[141]. La reggenza del Governo provvisorio.
Le armate delle alte Potenze coalizzate entrano nel territorio italiano; vogliono l’ordine e la felicità della nazione. Italiani, voi avete sviluppato il nobile carattere vostro; ed il generale sentimento dell’amore per la patria ha escluso la possibilità di opposti partiti. L’interesse privato è intieramente dimenticato da ciascuno di voi; il riposo, la tranquillità, la brama d’un saggio Governo indipendente stanno fissi nel cuore di tutti; nè vi è Italiano, il quale non senta il bisogno d’un nuovo ordine di cose.

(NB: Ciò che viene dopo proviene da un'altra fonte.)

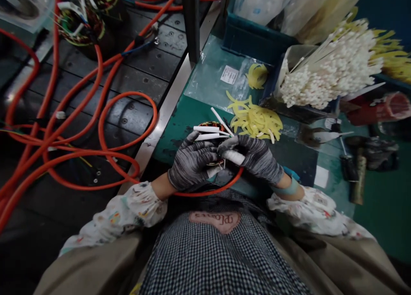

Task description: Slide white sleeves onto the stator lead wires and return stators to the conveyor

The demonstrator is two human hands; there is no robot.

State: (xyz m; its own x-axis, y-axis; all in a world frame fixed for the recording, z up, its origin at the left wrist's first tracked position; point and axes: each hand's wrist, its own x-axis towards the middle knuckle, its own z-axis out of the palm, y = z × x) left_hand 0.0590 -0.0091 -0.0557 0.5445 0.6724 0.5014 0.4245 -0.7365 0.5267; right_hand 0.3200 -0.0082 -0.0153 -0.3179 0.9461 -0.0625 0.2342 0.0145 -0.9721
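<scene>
A round wound part with reddish wire coils (210, 126), like a motor stator, sits in front of my apron, mostly hidden under my hands. White sleeved leads (210, 136) stick out of it toward the left and up. My left hand (194, 163), in a grey striped glove, is closed at the leads along the part's near side. My right hand (261, 159), gloved alike, pinches close to the left fingertips, with a white cylindrical roll (233, 157) under its fingers. An orange cable (221, 191) curves below both hands. The exact fingertip contact is hidden.
Yellow strips (255, 119) lie just beyond my right hand on the green table (175, 119). A bin of white-tipped sticks (330, 68), a red cylinder (382, 108) and a wooden-handled tool (358, 175) are rightward. Orange cables (96, 85) cross the metal conveyor (144, 68) leftward.
</scene>
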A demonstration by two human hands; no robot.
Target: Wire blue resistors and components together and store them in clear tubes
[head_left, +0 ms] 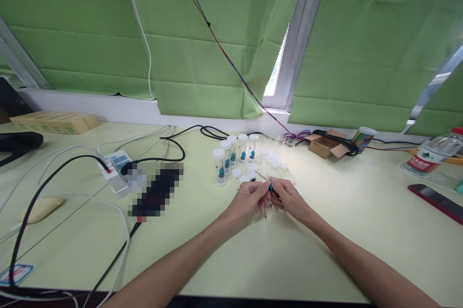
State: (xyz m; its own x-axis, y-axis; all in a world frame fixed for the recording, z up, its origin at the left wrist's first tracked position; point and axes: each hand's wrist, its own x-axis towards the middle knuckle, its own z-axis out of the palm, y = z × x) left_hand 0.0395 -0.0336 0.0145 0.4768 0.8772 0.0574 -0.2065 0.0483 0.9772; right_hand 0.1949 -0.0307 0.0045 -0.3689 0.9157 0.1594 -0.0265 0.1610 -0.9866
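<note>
My left hand (pixel 251 197) and my right hand (pixel 285 197) meet above the table, both with fingers pinched together. Between their fingertips is a small shiny blue part (pixel 271 187), too small to tell its kind. Thin wire-like pieces stick out around the fingers, one up and left, another below. Just beyond my hands stand several clear tubes (pixel 221 168) with white caps and blue parts inside. White round caps (pixel 275 160) lie on the table beside them, some partly hidden behind my fingers.
A white power strip (pixel 117 175), black and white cables and a pixelated dark object (pixel 157 192) lie to the left. Along the back right are an open cardboard box (pixel 325 146) and a can (pixel 362 139). A bottle (pixel 430 154) and a phone (pixel 439 202) are far right.
</note>
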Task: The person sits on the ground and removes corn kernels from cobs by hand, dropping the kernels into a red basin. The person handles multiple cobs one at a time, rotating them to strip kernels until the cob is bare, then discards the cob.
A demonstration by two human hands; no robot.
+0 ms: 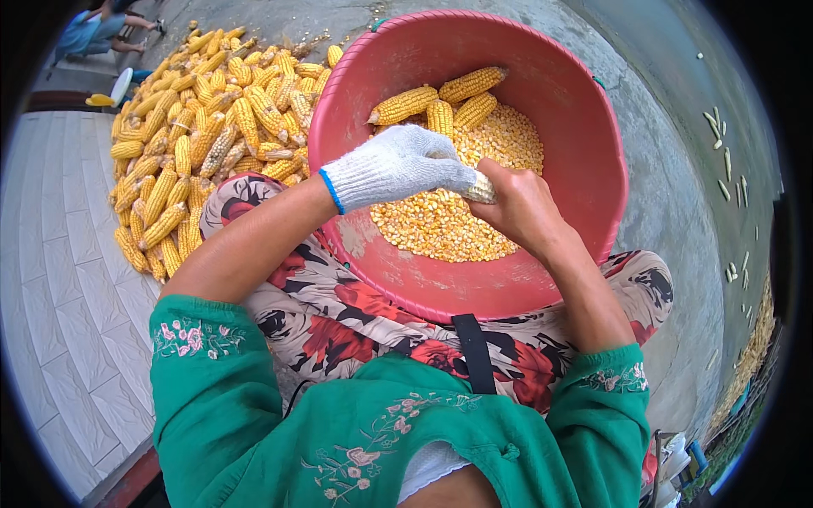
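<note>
My left hand [406, 159], in a white knit work glove with a blue cuff edge, grips one end of a corn cob [481, 188]. The bare fingers of my right hand [517, 197] close around its other end. The short stretch of cob between them looks pale and mostly stripped. Both hands are over a red tub [578, 127] that stands between my legs. Loose yellow corn kernels [438, 228] cover its bottom. Several whole ears of corn [473, 84] rest on the kernels at the tub's far side, partly hidden by my glove.
A large heap of husked corn ears [209, 127] lies left of the tub, against a tiled wall [76, 254]. Pale bare cobs [727, 164] are scattered on the concrete at far right. At top left a person [95, 32] in blue sits beyond the heap.
</note>
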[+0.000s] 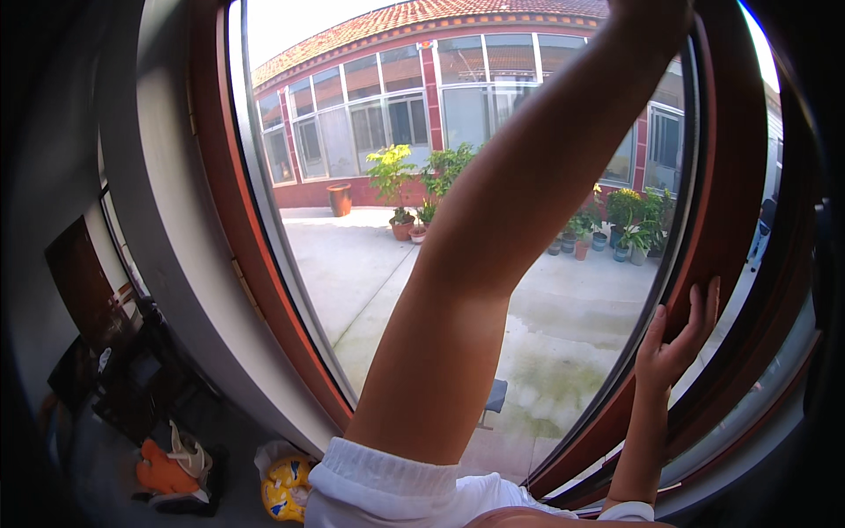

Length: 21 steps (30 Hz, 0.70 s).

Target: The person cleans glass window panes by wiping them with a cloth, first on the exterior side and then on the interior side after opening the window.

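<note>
Before me stands a tall glazed door with a reddish-brown wooden frame (733, 152) and a large glass pane (356, 284). My left arm reaches up across the pane. My left hand (650, 10) is at the upper right of the door, mostly cut off by the top of the picture and dark. Its fingers, and anything in them, are hidden. Lower down, my right hand (676, 353) holds the free-side stile of the door, with the thumb on the glass side and the fingers along the outer edge.
Brass hinges (245, 287) run down the door's left side, beside a pale wall edge (191, 218). On the dark floor at left lie an orange item (165, 468) and a yellow package (285, 485). Outside are potted plants (396, 198), a small stool (495, 396) and a distant person (762, 228).
</note>
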Motion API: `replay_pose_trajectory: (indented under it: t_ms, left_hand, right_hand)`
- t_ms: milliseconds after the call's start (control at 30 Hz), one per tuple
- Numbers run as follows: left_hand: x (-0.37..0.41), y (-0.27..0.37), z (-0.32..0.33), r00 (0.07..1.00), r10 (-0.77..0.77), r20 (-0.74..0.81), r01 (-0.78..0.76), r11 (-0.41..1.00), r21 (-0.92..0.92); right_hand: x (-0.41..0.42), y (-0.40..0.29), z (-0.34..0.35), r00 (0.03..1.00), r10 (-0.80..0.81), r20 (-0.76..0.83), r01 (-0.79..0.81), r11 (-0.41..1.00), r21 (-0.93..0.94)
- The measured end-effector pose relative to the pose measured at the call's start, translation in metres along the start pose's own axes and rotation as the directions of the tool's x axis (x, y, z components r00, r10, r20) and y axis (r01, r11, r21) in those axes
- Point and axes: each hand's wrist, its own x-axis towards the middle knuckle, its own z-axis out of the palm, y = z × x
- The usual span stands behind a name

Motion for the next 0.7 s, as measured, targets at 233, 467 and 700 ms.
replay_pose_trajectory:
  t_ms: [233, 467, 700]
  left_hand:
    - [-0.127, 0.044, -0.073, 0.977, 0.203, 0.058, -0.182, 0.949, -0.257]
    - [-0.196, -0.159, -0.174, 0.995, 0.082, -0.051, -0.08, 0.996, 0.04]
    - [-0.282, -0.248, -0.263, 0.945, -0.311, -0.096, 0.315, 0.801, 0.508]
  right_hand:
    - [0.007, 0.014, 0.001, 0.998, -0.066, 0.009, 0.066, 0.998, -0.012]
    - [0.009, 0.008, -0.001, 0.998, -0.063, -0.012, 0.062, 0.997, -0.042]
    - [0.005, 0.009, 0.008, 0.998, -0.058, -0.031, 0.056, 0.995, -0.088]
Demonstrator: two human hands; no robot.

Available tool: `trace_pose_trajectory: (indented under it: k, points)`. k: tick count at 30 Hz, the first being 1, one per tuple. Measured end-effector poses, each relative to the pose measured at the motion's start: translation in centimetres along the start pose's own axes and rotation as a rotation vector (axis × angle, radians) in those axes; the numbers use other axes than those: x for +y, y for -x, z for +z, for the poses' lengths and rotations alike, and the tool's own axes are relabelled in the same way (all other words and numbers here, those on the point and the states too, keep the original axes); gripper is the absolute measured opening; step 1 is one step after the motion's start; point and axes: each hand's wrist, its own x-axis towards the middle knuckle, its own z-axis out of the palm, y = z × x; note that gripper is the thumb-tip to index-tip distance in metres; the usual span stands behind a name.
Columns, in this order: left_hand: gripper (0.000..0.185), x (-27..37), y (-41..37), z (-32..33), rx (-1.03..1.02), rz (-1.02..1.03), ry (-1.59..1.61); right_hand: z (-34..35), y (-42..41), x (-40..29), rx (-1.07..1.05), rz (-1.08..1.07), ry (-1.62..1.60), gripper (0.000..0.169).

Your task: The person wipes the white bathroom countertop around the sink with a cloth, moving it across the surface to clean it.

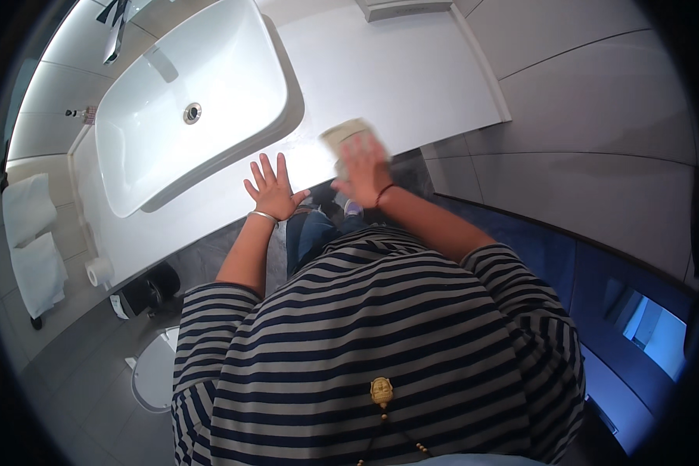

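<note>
My right hand [363, 169] lies over a folded beige cloth [347, 131] on the front part of the white countertop [396, 76]; hand and cloth are slightly blurred. Its fingers rest on top of the cloth, and whether they grip it cannot be told. My left hand [275, 189] is spread at the counter's front edge, fingers apart, holding nothing, with a silver bangle on the wrist. Ahead of it stands a white vessel sink [233, 76] with a metal drain [192, 113].
A chrome faucet [115, 41] is behind the sink, near a small bottle [87, 114]. White towels [32, 215] hang at the left, above a toilet paper roll [99, 271]. A toilet [151, 373] stands lower left. A grey box-like object [408, 8] sits on the counter's far side.
</note>
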Motion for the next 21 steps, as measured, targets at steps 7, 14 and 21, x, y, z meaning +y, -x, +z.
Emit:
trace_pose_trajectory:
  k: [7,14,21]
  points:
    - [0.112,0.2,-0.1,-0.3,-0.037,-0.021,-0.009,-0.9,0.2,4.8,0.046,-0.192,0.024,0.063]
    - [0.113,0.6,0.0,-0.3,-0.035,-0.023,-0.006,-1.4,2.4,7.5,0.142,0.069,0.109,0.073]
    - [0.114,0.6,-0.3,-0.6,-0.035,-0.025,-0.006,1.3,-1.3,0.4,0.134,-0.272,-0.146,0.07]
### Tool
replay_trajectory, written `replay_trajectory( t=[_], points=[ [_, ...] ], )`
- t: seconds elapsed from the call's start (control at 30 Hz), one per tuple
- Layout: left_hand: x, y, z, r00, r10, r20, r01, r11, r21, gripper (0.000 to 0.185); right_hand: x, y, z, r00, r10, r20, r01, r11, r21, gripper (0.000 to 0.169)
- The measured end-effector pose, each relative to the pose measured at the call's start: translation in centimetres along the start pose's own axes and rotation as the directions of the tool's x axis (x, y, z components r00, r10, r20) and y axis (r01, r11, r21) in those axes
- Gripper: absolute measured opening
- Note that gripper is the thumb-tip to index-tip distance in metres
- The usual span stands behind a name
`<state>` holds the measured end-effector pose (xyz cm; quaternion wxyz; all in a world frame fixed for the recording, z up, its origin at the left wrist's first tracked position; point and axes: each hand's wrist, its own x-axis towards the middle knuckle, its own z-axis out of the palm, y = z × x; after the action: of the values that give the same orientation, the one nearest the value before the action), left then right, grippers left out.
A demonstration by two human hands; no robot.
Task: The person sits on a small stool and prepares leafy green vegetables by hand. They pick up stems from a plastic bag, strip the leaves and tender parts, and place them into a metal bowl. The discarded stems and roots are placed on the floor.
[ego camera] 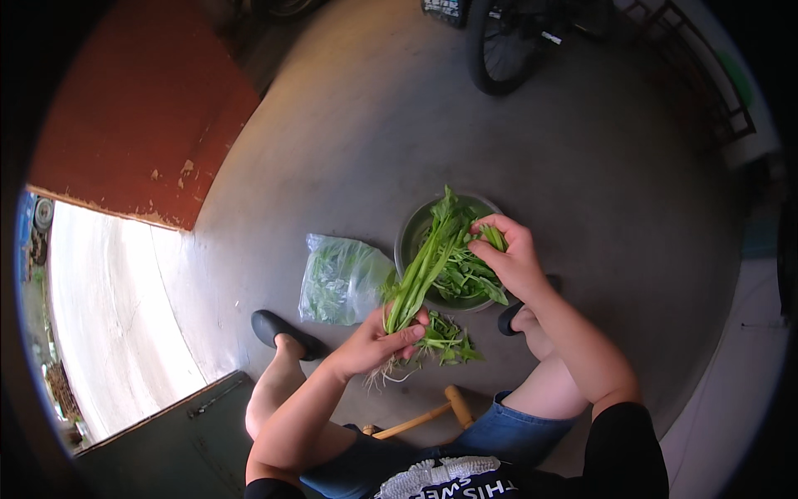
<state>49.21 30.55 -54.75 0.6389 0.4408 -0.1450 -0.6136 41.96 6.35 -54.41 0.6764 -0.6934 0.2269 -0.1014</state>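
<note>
My left hand [383,340] grips a bunch of leafy green vegetables [418,274] near its pale, stringy roots, which hang below my fingers. The long stems slant up and right, their leafy tops over a round metal basin [405,227]. Above the basin's right side, my right hand [508,252] pinches a short clump of green stems [494,237] between thumb and fingers. Loose greens [467,280] lie in the basin. A small heap of leaves [452,343] is on the floor below it, partly hidden by my left hand and the roots.
Left of the basin lies a clear plastic bag [343,280] with greens inside. My feet in dark shoes [283,330] flank these things. A bamboo stool [458,405] shows between my legs. Farther off are a bicycle wheel [499,56] and a reddish-brown door panel [143,112]; a dark green panel [168,436] is at lower left.
</note>
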Motion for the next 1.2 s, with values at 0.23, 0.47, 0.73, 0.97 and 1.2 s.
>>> replay_trajectory(
  t=[0.23,0.47,0.73,0.97,1.2],
  points=[
    [-0.3,0.2,0.5,0.983,-0.126,0.130,0.162,0.936,-0.312,0.014,0.4,1.6,-0.7,0.988,-0.136,-0.076,0.125,0.982,-0.139,0.017],
    [-1.4,-0.9,-0.9,0.966,-0.174,0.189,0.255,0.734,-0.630,0.011,0.4,1.1,-0.9,0.998,-0.053,0.016,0.056,0.958,-0.282,0.020],
    [-1.7,1.2,-0.8,0.973,-0.183,0.137,0.218,0.927,-0.306,0.035,-0.1,0.6,0.2,0.994,-0.076,0.073,0.091,0.972,-0.219,0.020],
    [-1.8,2.0,-1.3,0.985,-0.167,-0.029,0.162,0.979,-0.127,0.040,0.0,0.5,-0.1,0.975,-0.057,0.217,0.086,0.988,-0.130,0.017],
    [-0.7,0.7,-1.8,0.958,-0.062,-0.281,0.097,0.989,0.112,0.028,0.0,0.8,-0.3,0.942,0.087,0.325,-0.046,0.990,-0.131,0.010]
  ],
)
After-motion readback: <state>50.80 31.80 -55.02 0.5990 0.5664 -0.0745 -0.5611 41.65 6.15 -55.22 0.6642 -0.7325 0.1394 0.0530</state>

Le alte Potenze coalizzate non ad altro fine hanno impugnate le armi se non per il bene de’ popoli, nè giammai si è combattuto con principj più virtuosi...
Secondate, o Italiani, queste benefiche sovrane intenzioni; accogliete come veri liberatori i militari che hanno esposti se stessi per il vostro bene, accoglieteli coll’affettuosa ospitalità a loro dovuta. Il trasporto della pubblica esultanza sia vivace, ma tranquillo e dignitoso...
La reggenza conscia delle intenzioni dei nostri liberatori, è persuasa che la dovuta riconoscente accoglienza della capitale sarà di nobile esempio a tutto il regno. Milano, 27 aprile 1814.
Verri presidente--Giulini Giorgio — Borromeo Giberto — Mellerio Giacomo — General Pino — Mazzetta Giovanni — Strigelli segretario.
La reggenza del Governo provvisorio.
La rappresentanza nazionale ha esternato il suo voto per l’indipendenza del regno d’Italia, e per una costituzione, le cui basi liberali saggiamente contrabbilancino i rispettivi poteri.
I desiderj del popolo italiano non potevano non esser conformi al principio, che l’indipendenza è il primo bene e la principale sorgente della felicità di uno Stato. La deputazione, al cui patrio zelo la reggenza ha confidato il sacro deposito dei voti della nazione, gli avrà già manifestati alle alte Potenze alleate.
Spagna, Francia, Olanda attestano nei trasporti della loro riconoscenza che la magnanimità delle alte Potenze alleate ha sostituito, con nuovo genere di trionfo, alla sanguinosa gloria delle conquiste quella ben più reale e durevole di ristabilire la felicità de’ popoli col mezzo d’istituzioni sagge e liberali. Italiani, vorreste voi obliare questi numerosi esempj di generosità a segno di temere che per voi soli le alte Potenze alleate ricusino di essere magnanime, di far risorgere la vostra nazionale indipendenza?